There are many of these methods. I’ll give an example: for a child with dyslexia, a single contact with a text is nothing. A drop in the ocean. He will not get anything out of it. Such a child reads analytically.
(The interviewee takes a piece of paper and writes “edible mushrooms” in the mirror letters). You see, now I was writing analytically, thinking about each letter’s mirror image. Similarly, a child with dyslexia writes and reads: he decodes each letter, puts it together slowly, and is so focused on it that he can barely understand the text.
In the sixth or seventh grade, we rework the text about Gulliver in the Land of Lilliput. First, I play a recording of the text to the students; they listen to it and number the pictures according to the order of events. When they finish, they turn the sheet over to the other side, read the whole text, and check whether they have arranged the pictures correctly. Then I play “banana story” with them: I replace selected nouns with bananas. Those in the singular – for one banana, in the plural – for a bunch. I read aloud such a “banana” text; the class laughs, it’s fun, but it’s another contact with the text. Then I distribute the same “banana” text to them in printed form, and I ask them how many bananas do you remember? Can you reconstruct the text? If necessary, I develop further creative ways for dyslexic students to have as much contact with the text as possible. In the end, they really understand it, not just decode the letters. It really matters for students with dyslexia. And for the neurotypical ones, it’s a fun, educational adventure they enjoy.
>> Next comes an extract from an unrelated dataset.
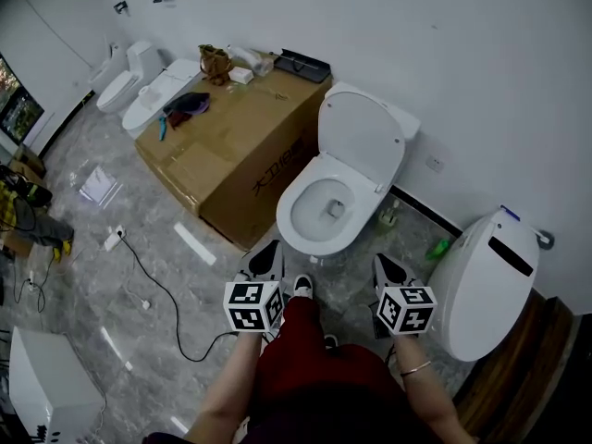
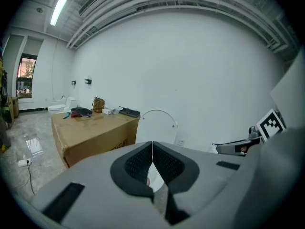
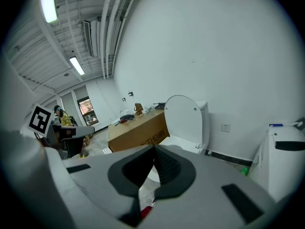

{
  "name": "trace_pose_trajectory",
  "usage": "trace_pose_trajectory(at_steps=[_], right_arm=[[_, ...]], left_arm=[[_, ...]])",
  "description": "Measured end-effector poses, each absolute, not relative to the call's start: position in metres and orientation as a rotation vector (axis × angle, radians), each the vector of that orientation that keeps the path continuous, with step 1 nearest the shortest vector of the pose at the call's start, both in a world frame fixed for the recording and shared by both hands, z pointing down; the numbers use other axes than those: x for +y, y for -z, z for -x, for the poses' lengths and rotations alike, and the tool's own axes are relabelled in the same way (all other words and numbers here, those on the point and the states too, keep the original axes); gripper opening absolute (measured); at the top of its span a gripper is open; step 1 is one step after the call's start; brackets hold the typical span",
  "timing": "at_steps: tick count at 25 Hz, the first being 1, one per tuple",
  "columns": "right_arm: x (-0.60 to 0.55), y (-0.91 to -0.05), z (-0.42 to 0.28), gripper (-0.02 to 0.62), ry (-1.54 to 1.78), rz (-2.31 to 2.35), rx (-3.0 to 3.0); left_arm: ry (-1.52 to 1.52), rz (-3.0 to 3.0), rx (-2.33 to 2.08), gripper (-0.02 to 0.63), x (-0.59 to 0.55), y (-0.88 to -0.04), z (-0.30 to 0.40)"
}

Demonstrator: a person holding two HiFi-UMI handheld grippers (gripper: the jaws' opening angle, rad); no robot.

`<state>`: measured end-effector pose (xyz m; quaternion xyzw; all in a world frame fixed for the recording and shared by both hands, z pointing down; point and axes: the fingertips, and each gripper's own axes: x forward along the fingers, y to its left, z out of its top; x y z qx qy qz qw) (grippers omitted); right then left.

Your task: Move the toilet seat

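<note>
Red trousers (image 1: 314, 359) fill the bottom of the head view; the person stands square in front of the toilet (image 1: 319, 213). The left gripper (image 1: 267, 257) and right gripper (image 1: 388, 268) hang just short of its bowl, one to each side, both with jaws pressed together on nothing, probably because no grasp has begun. The toilet seat (image 1: 361, 137) stands upright behind the bowl, well apart from both grippers; whether lid and ring are both raised I cannot tell. A cardboard box (image 1: 231, 151) crowds the toilet on the left gripper's side, so a frontal reach looks easiest.
</note>
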<state>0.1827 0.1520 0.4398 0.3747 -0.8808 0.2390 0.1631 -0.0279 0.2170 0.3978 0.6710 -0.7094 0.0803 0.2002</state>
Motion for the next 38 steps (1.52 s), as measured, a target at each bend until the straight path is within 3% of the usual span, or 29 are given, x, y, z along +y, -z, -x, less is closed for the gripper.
trace_pose_trajectory(at_steps=[23, 38], right_arm=[[-0.011, -0.505, -0.089, 0.017, -0.893, -1.233, -2.232], [-0.027, -0.561, -0.096, 0.017, -1.051, -1.259, -2.053]], left_arm=[[-0.369, -1.851, -1.788, 0.029, 0.02, -0.476, 0.169], [-0.503, -1.761, -1.654, 0.029, -0.004, -0.55, 0.186]])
We talk about individualized attention to neuroatypical students. But at HTT, we dream of a school that treats every student this way.
This is not a utopia. Many teachers are already approaching each student – with or without diagnoses – this way. Because if you think about it: every person is different and, in a way, unique. Every student deserves special treatment tailored to his abilities and personality. The school of the future is one in which all teachers have the knowledge and passion to teach in this way.